* _About this exercise_
Your answer should hold exactly the lines below from the line with "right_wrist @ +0" through the line with "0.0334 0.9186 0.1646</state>", both included, and no pictures at all.

= Beginning of Section =

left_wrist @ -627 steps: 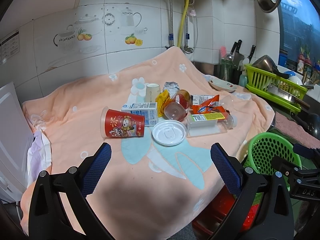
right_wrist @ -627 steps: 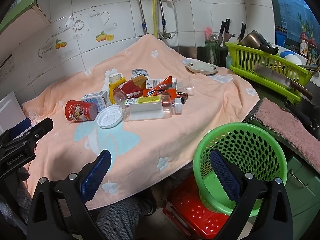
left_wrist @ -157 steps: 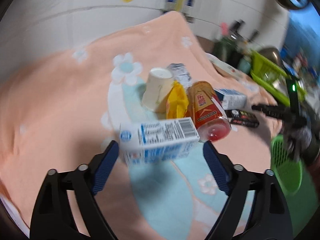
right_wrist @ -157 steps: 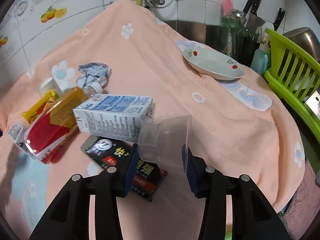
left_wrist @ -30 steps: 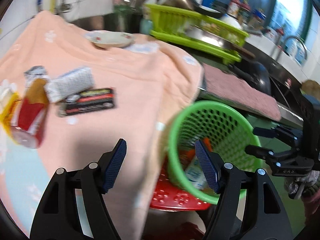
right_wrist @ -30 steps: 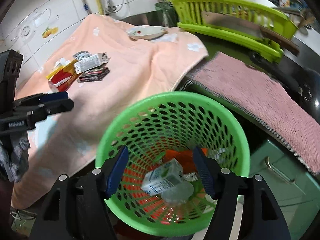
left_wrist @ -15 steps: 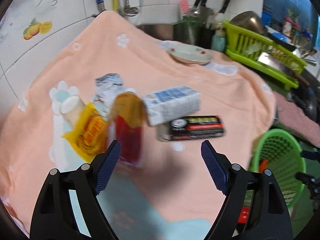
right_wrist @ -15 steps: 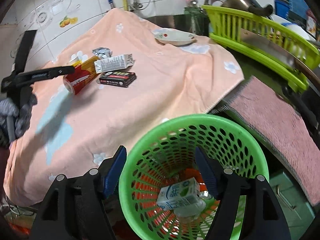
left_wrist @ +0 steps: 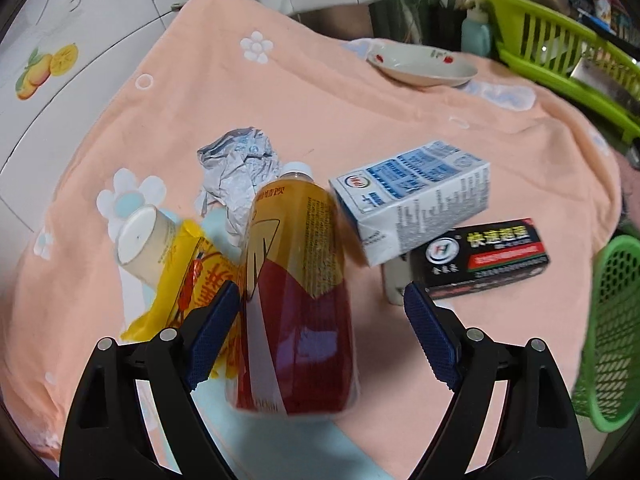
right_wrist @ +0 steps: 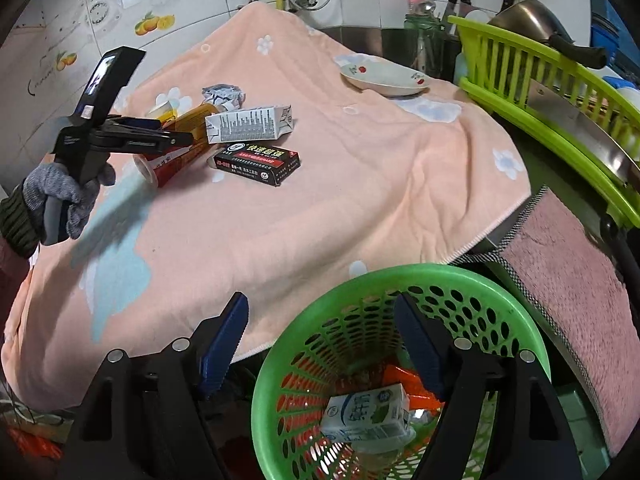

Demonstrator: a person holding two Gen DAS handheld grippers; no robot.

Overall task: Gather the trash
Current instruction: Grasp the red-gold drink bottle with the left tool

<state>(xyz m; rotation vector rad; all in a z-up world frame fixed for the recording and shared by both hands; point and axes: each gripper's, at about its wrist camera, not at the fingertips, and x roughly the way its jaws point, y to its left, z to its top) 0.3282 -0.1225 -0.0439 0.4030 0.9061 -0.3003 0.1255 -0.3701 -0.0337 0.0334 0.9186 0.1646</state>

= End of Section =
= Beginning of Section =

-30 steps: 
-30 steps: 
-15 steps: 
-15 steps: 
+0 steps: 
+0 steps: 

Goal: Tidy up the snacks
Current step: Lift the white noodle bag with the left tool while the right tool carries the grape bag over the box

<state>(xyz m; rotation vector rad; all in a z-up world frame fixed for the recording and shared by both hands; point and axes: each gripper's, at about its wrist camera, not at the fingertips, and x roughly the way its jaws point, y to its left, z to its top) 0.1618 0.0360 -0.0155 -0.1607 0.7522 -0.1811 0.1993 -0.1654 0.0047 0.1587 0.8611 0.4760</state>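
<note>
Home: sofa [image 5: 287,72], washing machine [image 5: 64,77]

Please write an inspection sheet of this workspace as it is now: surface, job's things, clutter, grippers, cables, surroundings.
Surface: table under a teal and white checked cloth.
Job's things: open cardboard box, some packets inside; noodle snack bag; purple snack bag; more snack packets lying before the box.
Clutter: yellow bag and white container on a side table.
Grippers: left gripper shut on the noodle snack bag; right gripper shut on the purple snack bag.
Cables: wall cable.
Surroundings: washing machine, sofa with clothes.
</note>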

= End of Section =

* _Exercise output_
right_wrist @ +0 steps: 

Demonstrator: a person holding two Gen DAS handheld grippers; no robot.

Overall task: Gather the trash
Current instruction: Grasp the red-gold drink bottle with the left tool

<state>(xyz m; rotation vector rad; all in a z-up world frame fixed for the recording and shared by both hands; point and axes: each gripper's, at about its wrist camera, not at the fingertips, and x roughly the way its jaws point, y to its left, z to its top) 0.3282 -0.1225 -0.0439 0.4030 0.9061 -0.3003 0.1255 -0.3701 -0.0337 0.0334 0.9186 0.1646</state>

No more work is needed for this exercise.